Line by line, copy out the data below exactly.

╭──

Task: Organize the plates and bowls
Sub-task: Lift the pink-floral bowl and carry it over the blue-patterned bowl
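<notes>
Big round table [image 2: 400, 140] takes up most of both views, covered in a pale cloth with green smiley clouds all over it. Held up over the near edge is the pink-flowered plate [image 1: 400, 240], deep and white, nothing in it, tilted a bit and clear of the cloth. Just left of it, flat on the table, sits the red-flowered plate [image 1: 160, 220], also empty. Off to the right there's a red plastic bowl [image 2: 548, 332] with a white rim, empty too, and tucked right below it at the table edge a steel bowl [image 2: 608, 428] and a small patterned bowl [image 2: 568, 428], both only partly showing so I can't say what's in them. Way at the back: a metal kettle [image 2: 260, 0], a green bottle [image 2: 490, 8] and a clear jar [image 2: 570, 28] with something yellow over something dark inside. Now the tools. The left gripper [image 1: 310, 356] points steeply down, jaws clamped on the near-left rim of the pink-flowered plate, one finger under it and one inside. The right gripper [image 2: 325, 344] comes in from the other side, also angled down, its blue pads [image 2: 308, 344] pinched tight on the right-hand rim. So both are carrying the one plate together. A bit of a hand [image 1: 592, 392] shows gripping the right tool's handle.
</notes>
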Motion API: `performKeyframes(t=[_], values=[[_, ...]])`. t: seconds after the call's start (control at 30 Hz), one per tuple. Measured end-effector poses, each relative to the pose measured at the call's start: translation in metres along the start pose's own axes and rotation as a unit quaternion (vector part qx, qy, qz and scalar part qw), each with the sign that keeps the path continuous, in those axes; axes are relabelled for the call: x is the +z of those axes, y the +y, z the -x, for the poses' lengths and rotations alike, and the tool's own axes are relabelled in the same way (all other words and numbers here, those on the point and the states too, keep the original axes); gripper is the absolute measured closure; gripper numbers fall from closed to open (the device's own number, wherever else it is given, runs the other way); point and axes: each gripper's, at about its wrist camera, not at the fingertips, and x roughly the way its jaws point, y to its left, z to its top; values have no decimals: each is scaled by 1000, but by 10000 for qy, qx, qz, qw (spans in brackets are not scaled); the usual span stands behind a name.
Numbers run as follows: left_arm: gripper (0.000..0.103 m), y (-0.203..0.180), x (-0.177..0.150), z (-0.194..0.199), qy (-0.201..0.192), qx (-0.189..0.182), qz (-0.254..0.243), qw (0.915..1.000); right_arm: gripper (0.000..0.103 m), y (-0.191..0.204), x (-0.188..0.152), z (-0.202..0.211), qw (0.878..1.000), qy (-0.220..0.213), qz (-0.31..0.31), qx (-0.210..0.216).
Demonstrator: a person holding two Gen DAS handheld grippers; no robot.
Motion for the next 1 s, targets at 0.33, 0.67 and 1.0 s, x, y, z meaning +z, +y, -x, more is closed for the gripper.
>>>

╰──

• WRITTEN SOLUTION:
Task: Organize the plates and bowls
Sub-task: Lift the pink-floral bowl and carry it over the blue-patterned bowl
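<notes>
Big round table [image 2: 400, 140] takes up most of both views, covered in a pale cloth with green smiley clouds all over it. Held up over the near edge is the pink-flowered plate [image 1: 400, 240], deep and white, nothing in it, tilted a bit and clear of the cloth. Just left of it, flat on the table, sits the red-flowered plate [image 1: 160, 220], also empty. Off to the right there's a red plastic bowl [image 2: 548, 332] with a white rim, empty too, and tucked right below it at the table edge a steel bowl [image 2: 608, 428] and a small patterned bowl [image 2: 568, 428], both only partly showing so I can't say what's in them. Way at the back: a metal kettle [image 2: 260, 0], a green bottle [image 2: 490, 8] and a clear jar [image 2: 570, 28] with something yellow over something dark inside. Now the tools. The left gripper [image 1: 310, 356] points steeply down, jaws clamped on the near-left rim of the pink-flowered plate, one finger under it and one inside. The right gripper [image 2: 325, 344] comes in from the other side, also angled down, its blue pads [image 2: 308, 344] pinched tight on the right-hand rim. So both are carrying the one plate together. A bit of a hand [image 1: 592, 392] shows gripping the right tool's handle.
</notes>
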Motion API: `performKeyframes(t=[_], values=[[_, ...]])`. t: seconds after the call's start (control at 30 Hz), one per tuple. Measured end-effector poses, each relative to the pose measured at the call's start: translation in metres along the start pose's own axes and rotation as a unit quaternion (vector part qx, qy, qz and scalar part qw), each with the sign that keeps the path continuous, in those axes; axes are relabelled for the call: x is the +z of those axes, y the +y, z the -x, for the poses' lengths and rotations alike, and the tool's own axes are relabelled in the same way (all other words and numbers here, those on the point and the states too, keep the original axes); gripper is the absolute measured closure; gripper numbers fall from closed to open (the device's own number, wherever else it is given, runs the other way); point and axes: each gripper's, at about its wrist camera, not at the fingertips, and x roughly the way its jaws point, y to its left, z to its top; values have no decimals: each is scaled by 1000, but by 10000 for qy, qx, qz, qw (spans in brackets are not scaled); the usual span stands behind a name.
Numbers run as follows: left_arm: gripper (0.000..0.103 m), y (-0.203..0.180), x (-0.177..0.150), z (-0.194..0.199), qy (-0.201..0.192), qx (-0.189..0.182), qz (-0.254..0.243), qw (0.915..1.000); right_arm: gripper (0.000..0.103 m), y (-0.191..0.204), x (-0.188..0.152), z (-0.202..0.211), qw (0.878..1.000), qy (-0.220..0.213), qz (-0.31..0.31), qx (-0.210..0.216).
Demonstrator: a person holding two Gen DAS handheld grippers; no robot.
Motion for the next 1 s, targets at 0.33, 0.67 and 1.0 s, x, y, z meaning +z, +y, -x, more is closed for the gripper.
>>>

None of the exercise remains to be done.